═══ Raw data

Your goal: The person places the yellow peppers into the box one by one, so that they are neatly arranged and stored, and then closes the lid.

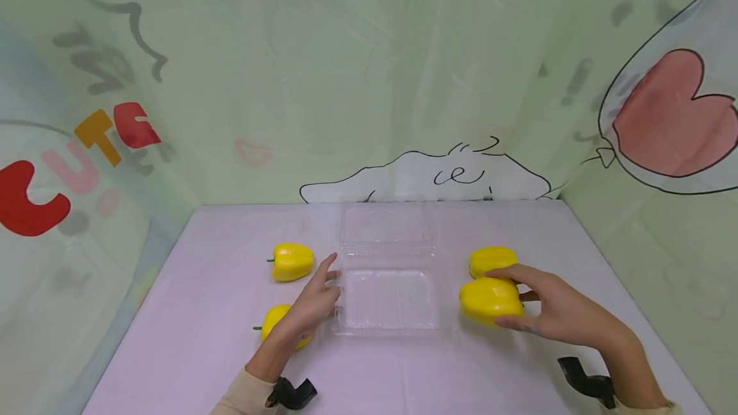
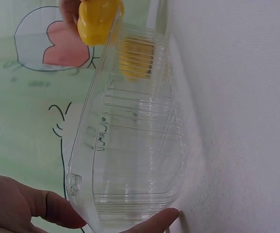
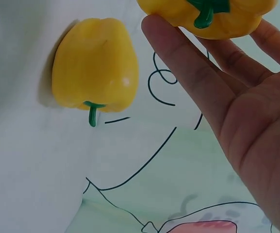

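Observation:
My right hand (image 1: 562, 303) holds a yellow bell pepper (image 1: 490, 300) between thumb and fingers, right of the clear plastic container (image 1: 387, 300). In the right wrist view its green stem faces my palm. A second yellow bell pepper (image 1: 492, 259) lies just behind it on the table. My left hand (image 1: 314, 306) is at the container's left side with fingers spread. In the left wrist view its fingers (image 2: 57, 209) touch the rim and lower edge. The container's hinged lid (image 1: 387, 226) is folded back.
Two more yellow bell peppers lie to the left: one farther back (image 1: 292, 261), one nearer (image 1: 275, 320), partly hidden by my left forearm. A pale cloth covers the table (image 1: 190, 332). Printed curtains (image 1: 346, 82) enclose its back and sides.

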The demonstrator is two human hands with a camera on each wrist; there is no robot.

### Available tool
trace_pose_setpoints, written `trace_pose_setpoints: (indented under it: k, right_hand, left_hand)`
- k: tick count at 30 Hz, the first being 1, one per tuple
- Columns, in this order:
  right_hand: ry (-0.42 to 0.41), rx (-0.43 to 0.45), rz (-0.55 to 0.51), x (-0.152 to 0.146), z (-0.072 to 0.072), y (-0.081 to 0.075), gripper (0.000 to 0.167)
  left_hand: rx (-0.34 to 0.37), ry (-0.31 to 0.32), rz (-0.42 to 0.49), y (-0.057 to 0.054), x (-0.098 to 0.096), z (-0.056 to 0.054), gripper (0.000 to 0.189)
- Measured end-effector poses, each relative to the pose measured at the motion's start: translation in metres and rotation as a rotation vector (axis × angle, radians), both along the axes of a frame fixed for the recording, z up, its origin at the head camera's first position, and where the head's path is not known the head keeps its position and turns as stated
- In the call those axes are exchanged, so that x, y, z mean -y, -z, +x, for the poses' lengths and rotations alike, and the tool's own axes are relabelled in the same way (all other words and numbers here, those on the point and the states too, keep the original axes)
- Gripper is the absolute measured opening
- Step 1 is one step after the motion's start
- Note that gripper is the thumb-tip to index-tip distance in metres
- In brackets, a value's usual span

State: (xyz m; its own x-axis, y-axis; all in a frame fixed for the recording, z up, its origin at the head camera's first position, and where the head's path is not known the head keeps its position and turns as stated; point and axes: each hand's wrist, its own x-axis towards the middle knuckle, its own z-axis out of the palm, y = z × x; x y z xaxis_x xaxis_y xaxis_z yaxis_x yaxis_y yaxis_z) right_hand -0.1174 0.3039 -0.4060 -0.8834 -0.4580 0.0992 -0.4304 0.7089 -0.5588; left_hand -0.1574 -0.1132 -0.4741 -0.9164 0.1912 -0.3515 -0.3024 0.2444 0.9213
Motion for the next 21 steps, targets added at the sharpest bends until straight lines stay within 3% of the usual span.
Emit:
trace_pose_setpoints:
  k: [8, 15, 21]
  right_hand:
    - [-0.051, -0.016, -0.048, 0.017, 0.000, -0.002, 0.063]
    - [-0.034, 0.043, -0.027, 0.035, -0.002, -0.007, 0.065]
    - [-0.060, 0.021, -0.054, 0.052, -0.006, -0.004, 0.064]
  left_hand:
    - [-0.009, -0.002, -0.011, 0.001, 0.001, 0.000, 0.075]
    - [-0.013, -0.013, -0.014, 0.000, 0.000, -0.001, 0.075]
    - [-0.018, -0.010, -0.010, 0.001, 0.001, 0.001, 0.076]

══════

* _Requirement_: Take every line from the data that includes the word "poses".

* _Solution for this task_:
- Measured end-effector poses, each relative to the pose measured at the motion's start: translation in metres and rotation as a rotation vector (axis × angle, radians), both along the axes of a frame fixed for the recording, z up, its origin at the head camera's first position, and where the head's path is not known the head keeps its position and turns as stated
- In the call those axes are exchanged, so that x, y, z mean -y, -z, +x, for the poses' lengths and rotations alike, and the tool's own axes are relabelled in the same way (all other words and numbers here, those on the point and the states too, keep the original axes)

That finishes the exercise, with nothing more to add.